INSTRUCTIONS FOR THE TASK: Leaving out every picture, please repeat exactly the line that contains "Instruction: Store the" and each line after it through the final line below.

DATA BELOW:
◆ ◆ ◆ ◆ ◆ ◆ ◆

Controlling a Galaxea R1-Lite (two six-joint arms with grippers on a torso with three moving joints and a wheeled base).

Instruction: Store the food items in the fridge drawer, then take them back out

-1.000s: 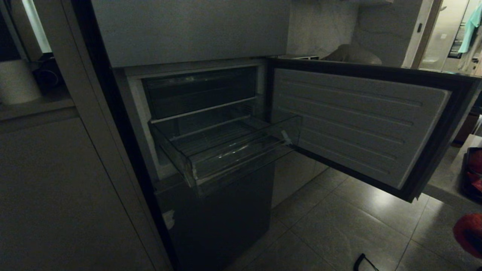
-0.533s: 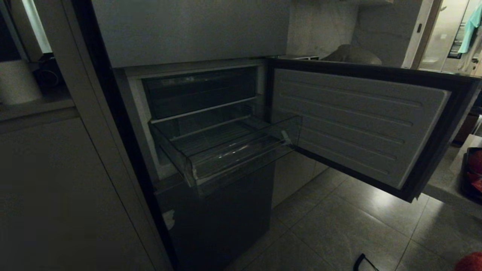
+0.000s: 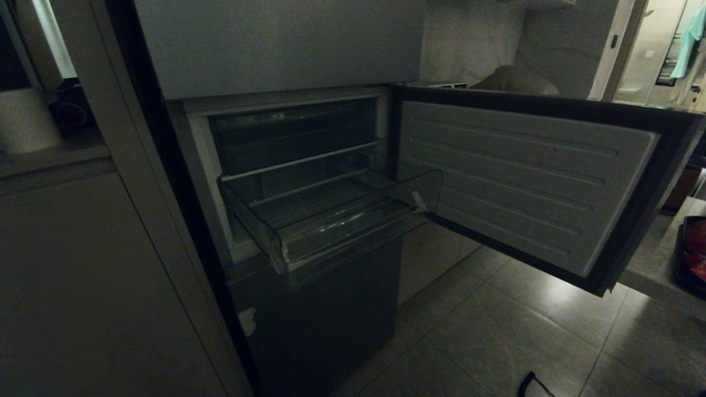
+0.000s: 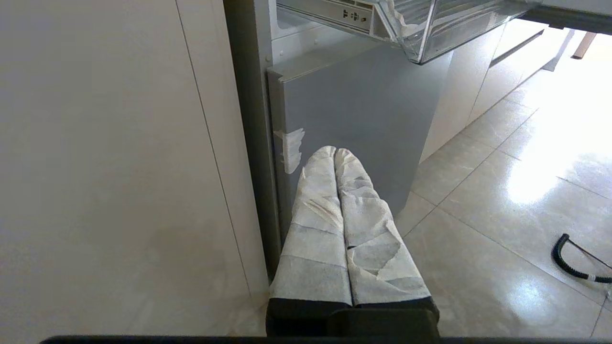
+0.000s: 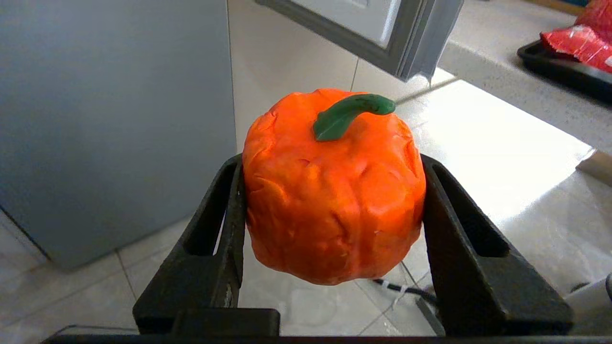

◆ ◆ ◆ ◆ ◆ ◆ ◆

RESULT OF THE EXERCISE:
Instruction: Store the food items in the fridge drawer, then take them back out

-1.000s: 
-0.533s: 
+0.000s: 
+0.000s: 
+0.000s: 

Nothing further is required for this exercise.